I would rather use only at most 2-bits for TFO errors to be
parsimonious on (bloated) tcp sock. I don't mind if the next patch
skip my idea of BH detection.
my experience is reading host global stats for most applications are a
hassle (or sometimes not even feasible). they mostly care about
information of their own sockets.



>
> The pahole tool shows the following small holes in tcp_sock:
>
>         u8                         compressed_ack;       /*  1530     1 */
>
>         /* XXX 1 byte hole, try to pack */
>
>         u32                        chrono_start;         /*  1532     4 */
> ...
>         u8                         bpf_sock_ops_cb_flags; /*  2076     1 */
>
>         /* XXX 3 bytes hole, try to pack */
>
>         u32                        rcv_ooopack;          /*  2080     4 */
>
> ...and the following hole in tcp_info:
>         __u8                       tcpi_delivery_rate_app_limited:1;
> /*     7: 7  1 */
>
>         /* XXX 7 bits hole, try to pack */
>
>         __u32                      tcpi_rto;             /*     8     4 */
>
> cheers,
> neal
Jason Baron Oct. 22, 2019, 7:32 p.m.

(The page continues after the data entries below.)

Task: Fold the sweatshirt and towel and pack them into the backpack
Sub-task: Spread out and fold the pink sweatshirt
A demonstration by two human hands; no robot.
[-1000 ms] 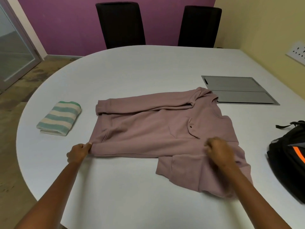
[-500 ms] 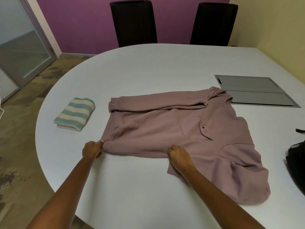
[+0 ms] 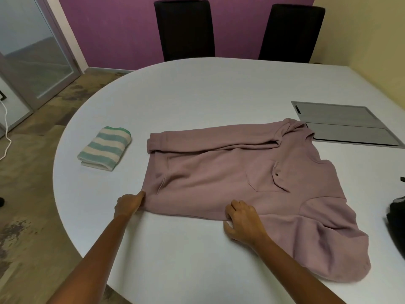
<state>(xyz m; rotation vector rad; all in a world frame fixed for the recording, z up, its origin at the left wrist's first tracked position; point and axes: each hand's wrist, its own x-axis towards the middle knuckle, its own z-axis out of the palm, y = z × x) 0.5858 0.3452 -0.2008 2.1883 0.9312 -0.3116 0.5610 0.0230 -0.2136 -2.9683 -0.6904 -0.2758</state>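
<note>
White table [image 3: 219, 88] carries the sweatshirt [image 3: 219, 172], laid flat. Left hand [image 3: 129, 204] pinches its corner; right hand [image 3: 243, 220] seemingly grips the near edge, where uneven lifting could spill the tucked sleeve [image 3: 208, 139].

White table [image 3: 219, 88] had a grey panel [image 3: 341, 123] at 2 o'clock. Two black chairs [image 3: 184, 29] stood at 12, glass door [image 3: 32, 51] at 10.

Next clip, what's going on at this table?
A person is folding a pink sweatshirt on a white table. The left hand pinches its near corner; the right hand holds the near edge further along. One sleeve is folded across. The striped towel lies folded on the left; the backpack sits at the right edge.
</note>
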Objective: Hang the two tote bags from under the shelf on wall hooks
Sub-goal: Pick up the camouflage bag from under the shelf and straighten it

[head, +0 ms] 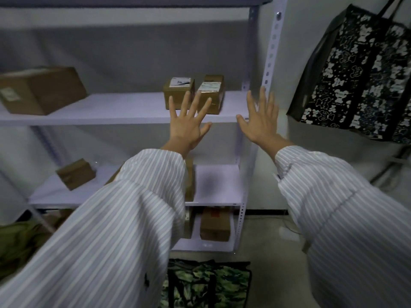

UTC | #12
On 10/22/19 2:17 PM, Yuchung Cheng wrote:
> On Mon, Oct 21, 2019 at 7:14 PM Neal Cardwell <ncardwell@google.com> wrote:
>>
>> On Mon, Oct 21, 2019 at 5:11 PM Jason Baron <jbaron@akamai.com> wrote:
>>>
>>>
>>>
>>> On 10/21/19 4:36 PM, Eric Dumazet wrote:
>>>> On Mon, Oct 21, 2019 at 12:53 PM Christoph Paasch <cpaasch@apple.com> wrote:
>>>>>
>>>>
>>>>> Actually, longterm I hope we would be able to get rid of the
>>>>> blackhole-detection and fallback heuristics. In a far distant future where
>>>>> these middleboxes have been weeded out ;-)
>>>>>
>>>>> So, do we really want to eternalize this as part of the API in tcp_info ?
>>>>>
>>>>
>>>> A getsockopt() option won't be available for netlink diag (ss command).
>>>>
>>>> So it all depends on plans to use this FASTOPEN information ?
>>>>
>>>
>>> The original proposal I had 4 states of interest:
>>>
>>> First, we are interested in knowing when a socket has TFO set but
>>> actually requires a retransmit of a non-TFO syn to become established.
>>> In this case, we'd be better off not using TFO.
>>>
>>> A second case is when the server immediately rejects the DATA and just
>>> acks the syn (but not the data). Again in that case, we don't want to be
>>> sending syn+data.
>>>
>>> The third case was whether or not we sent a cookie. Perhaps, the server
>>> doesn't have TFO enabled in which case, it really doesn't make make
>>> sense to enable TFO in the first place. Or if one also controls the
>>> server its helpful in understanding if the server is mis-configured. So
>>> that was the motivation I had for the original four states that I
>>> proposed (final state was a catch-all state).
>>>
>>> Yuchung suggested dividing the 3rd case into 2 for - no cookie sent
>>> because of blackhole or no cookie sent because its not in cache. And
>>> then dropping the second state because we already have the
>>> TCPI_OPT_SYN_DATA bit. However, the TCPI_OPT_SYN_DATA may not be set
>>> because we may fallback in tcp_send_syn_data() due to send failure. So
> but sendto would return -1 w/ EINPROGRESS in this case already so the
> application shouldn't expect TCPI_OPT_SYN_DATA?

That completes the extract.